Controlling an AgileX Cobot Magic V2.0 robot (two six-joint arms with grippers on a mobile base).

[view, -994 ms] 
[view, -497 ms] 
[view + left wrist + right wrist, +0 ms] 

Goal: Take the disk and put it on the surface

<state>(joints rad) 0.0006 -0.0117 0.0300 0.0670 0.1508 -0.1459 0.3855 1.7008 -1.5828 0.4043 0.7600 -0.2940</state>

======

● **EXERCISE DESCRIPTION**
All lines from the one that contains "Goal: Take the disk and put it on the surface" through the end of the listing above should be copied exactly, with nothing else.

● **PROBLEM SOLUTION**
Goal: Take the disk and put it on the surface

<state>(joints rad) 0.0006 -0.0117 0.0300 0.0670 0.1508 -0.1459 0.3855 1.7008 -1.5828 0.4043 0.7600 -0.2940</state>

This exercise requires no further work.